Research reveals that the borders between Cambodia and Thailand are porous, leaving children in the border regions vulnerable to trafficking.(59)
Government Policies on the Worst Forms of Child Labor
The 2008‑2012 National Plan of Action on the Elimination of the Worst Forms of Child Labor (NPA-WFCL) aims to reduce the percentage of working children ages 5 to 17 from an estimated 13 percent in 2005 to 8 percent by 2015, and to eradicate the worst forms of child labor by 2016.(3, 26, 60)
The NPA-WFCL includes a matrix of outputs, activities, implementing agencies, resources, and indicators to articulate how the Government will achieve its objectives in areas including research, policy, enforcement, social mobilization, education, protection, prevention, and withdrawal.(51) The plan targets children engaged in the types of work identified in the country’s list of hazardous work prohibited for children, including quarrying, brickmaking, portering, rubber plantation work, salt production, fishing, and mining as priority sectors. Domestic service is also listed as a priority, although it is not universally prohibited to children younger than age 18.(51) During the reporting period, the Government drafted the NPA-WFCL II (2013-2017); however, it has not yet been finalized and adopted by the MOLVT.(9, 53)

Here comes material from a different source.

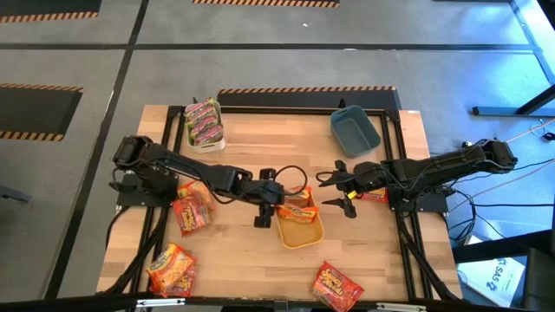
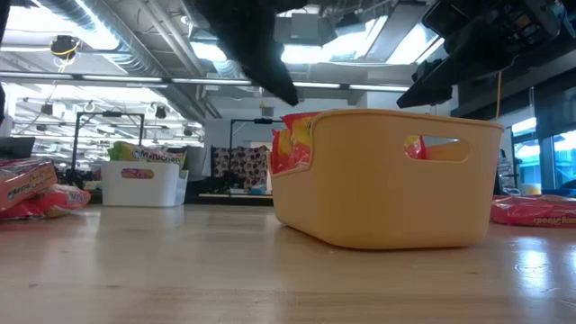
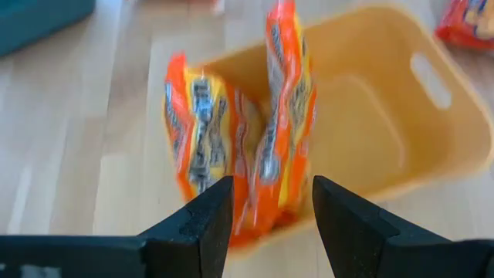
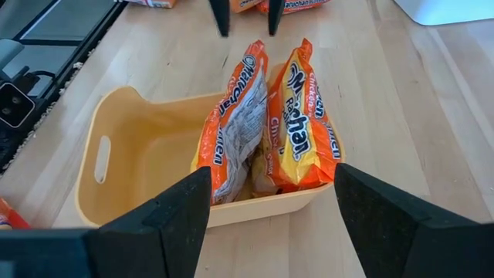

In February 2012, the Ministry of Agriculture, Forestry, and Fisheries, in collaboration with ILO-IPEC, the Food and Agriculture Organization, and other international organizations, adopted an action plan to combat child labor in the fisheries sector.(53) The action plan will incorporate child labor into the Ministry’s policies and legal frameworks for fisheries and aquaculture. It will also include an assessment of work hazards for children in fisheries and aquaculture and ensure that education and livelihood opportunities are adequately provided to children and their families who work in fisheries.(53)
The Education Strategic Plan (2009-2013) was designed to improve access to quality education for vulnerable children, including child laborers, and to support the decentralization of education service delivery by building the capacity of local educational institutions to receive and administer funds effectively.(61) The Government evaluated the plan in 2011. Various ministries had made progress in areas including awareness raising on the importance of education; the provision of school meals; improved school infrastructure; increased focus on inclusive education for students from poor families, orphans, and ethnic minorities; bilingual education; and advocacy for community participation.(62) This plan uses vocational training as a development strategy for marginalized youth, including child laborers.(61) In addition, the 2007 Child-Friendly School Policy includes the objectives of universal enrollment, education effectiveness, child protection, gender responsiveness, community participation, and support from education institutions.(63-65) Over half of primary schools and a third of lower secondary schools in Cambodia have already been designated child friendly.(66) Although the policy indicates that the Government, other donors, local communities, and development partners will provide the funding for activities under this policy, it is unclear how much money has been allocated to the policy’s implementation thus far.(65)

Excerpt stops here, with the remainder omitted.